“EN MEMORIA DE NUESTROS DONANTES”
Guía breve de ayuda a sus familias

9. Cuidando la propia salud

             Aún en los primeros momentos de duelo no debemos olvidar nuestra propia salud. Si está tomando alguna medicación crónica por hipertensión, por problemas nerviosos, gástricos o de otro tipo, esta medicación no debe suprimirse de golpe, ya que contribuiría a perjudicar nuestro débil equilibrio de salud. Por ello, si ha olvidado en casa las medicinas recuerde en el hospital el nombre de los medicamentos para que sean encontrados y administrados sin demora.

Puede quejarse. Aunque en el fondo creamos que no es justo pensar que un dolor de cabeza o de espalda tiene importancia y no es comparable al dolor que sufren otros familiares cercanos en esos momentos tan próximos a la pérdida. Por ello hay que comer, preferiblemente dietas digestivas, blandas, sin bebidas gaseosas ni alcohol.

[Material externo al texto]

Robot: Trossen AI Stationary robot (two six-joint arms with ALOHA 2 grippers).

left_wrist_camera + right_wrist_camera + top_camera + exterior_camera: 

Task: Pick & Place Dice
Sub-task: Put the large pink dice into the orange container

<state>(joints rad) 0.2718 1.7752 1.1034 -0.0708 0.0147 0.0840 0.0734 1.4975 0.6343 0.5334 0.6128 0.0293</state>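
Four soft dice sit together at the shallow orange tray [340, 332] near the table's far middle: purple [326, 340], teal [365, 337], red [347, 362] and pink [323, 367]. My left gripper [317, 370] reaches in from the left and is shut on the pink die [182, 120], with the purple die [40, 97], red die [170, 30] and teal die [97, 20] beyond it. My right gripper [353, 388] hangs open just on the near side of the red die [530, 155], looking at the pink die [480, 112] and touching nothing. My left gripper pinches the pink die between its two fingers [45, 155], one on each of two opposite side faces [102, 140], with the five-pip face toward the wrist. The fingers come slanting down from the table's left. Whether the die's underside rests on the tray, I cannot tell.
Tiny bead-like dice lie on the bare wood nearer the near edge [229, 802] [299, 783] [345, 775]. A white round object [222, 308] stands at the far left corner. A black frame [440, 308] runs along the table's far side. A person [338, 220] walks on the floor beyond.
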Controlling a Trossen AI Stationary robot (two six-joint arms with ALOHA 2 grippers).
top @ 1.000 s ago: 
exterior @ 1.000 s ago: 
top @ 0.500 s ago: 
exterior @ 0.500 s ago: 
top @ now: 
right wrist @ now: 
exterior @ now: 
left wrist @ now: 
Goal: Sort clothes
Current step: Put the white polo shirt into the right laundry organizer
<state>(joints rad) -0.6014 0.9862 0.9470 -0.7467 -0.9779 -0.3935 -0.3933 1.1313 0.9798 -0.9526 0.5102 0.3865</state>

El agua es fundamental. Tenga en cuenta que el estrés de los últimos días, del momento actual ha contribuido a incrementar la sudoración y las pérdidas de líquidos por otras vías.

No deje de moverse, estirar las piernas y hacer ejercicio. Durante el tiempo que ha estado en el hospital probablemente el tiempo sentado haya sido mucho mayor del habitual y las piernas estarán hinchadas porque las venas de la extremidades inferiores se han distendido. Este efecto será mas marcado si hay varices. Levantarse y andar de vez en cuando facilitará la circulación. Si tiene que estar mucho tiempo sentado, puede elevar las piernas sobre una silla para facilitar el retorno venoso y aliviar la hinchazón.

La pena por el duelo no debe ser responsable de síntomas físicos importantes o prolongados. Es normal que aprecie cierta opresión en el pecho, sequedad de boca, cansancio y alteraciones de visión. Pero si tiene dolor de cabeza intenso, sensación de punzada a nivel del corazón, dificultad para respirar o vómitos repetidos, estos pueden ser síntomas importantes como para hacer una consulta medica. Para ello debería acercarse a un centro sanitario y en urgencias le confirmarán si tienen importancia o no.

En los primeros momentos del duelo es normal que tenga dificultades para dormir. La pérdida de alguien muy próximo provoca una gran tensión y que deja exhausto a cualquiera. Recuerde si ha tomado alguna bebida con excitante, como cafés o colas.

En general no habrá inconveniente en que tome alguna pastilla para dormir que facilite iniciar el sueño. Estos inductores del sueño no impedirán que Vd. se despierte si lo necesita y en cualquier caso le ayudaran a relajarse y facilitarle esos difíciles primeros días. Dentro de los nombres comerciales que están a la venta, Somnovit 1 mg; Lexatin 1.5 mg, Dormodor 1 mg, son los que pueden administrase a la mayoría de las personas con mínimo riesgo de efectos adversos. En cualquier caso, si tiene la oportunidad de consultar a su médico, él le ayudará.